■ Raw data:
* * * * *

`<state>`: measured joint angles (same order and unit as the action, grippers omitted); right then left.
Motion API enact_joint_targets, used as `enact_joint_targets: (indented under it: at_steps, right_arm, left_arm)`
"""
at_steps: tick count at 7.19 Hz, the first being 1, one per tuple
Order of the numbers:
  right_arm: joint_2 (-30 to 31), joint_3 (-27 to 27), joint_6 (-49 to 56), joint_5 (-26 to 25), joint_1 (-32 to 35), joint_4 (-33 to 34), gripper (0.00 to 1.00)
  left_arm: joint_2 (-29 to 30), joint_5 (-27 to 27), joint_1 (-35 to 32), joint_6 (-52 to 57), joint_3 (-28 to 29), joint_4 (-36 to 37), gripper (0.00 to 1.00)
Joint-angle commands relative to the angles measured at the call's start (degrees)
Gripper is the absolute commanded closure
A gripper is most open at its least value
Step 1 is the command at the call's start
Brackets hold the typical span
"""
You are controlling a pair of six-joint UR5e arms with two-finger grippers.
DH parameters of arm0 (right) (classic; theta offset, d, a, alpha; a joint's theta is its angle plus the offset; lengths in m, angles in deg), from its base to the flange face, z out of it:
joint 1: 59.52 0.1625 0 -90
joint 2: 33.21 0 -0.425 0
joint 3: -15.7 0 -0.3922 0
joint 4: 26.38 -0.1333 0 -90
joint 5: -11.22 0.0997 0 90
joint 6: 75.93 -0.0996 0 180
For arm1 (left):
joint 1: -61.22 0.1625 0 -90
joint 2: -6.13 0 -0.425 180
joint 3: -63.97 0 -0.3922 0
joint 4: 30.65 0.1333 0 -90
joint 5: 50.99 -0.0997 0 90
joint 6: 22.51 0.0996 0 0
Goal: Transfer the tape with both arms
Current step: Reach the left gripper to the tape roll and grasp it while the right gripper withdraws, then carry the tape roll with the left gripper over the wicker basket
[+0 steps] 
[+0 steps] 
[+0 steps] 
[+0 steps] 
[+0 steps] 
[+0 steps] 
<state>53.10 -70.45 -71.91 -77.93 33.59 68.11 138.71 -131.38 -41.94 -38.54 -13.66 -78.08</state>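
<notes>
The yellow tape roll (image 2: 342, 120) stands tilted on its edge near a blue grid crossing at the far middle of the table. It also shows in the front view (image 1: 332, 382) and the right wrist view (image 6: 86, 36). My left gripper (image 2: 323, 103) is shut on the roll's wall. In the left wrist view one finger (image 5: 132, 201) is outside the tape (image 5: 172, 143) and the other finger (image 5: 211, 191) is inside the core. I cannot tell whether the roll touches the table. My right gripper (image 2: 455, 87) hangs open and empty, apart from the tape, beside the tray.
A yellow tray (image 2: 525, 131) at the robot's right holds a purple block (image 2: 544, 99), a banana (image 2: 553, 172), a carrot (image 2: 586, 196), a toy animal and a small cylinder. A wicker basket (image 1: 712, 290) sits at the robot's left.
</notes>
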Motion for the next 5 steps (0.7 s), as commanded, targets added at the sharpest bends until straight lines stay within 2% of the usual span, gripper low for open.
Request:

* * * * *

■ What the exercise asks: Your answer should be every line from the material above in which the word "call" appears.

■ Solution for this exercise:
Joint-angle commands relative to the angles measured at the call's start (degrees)
Step 1 is the command at the call's start

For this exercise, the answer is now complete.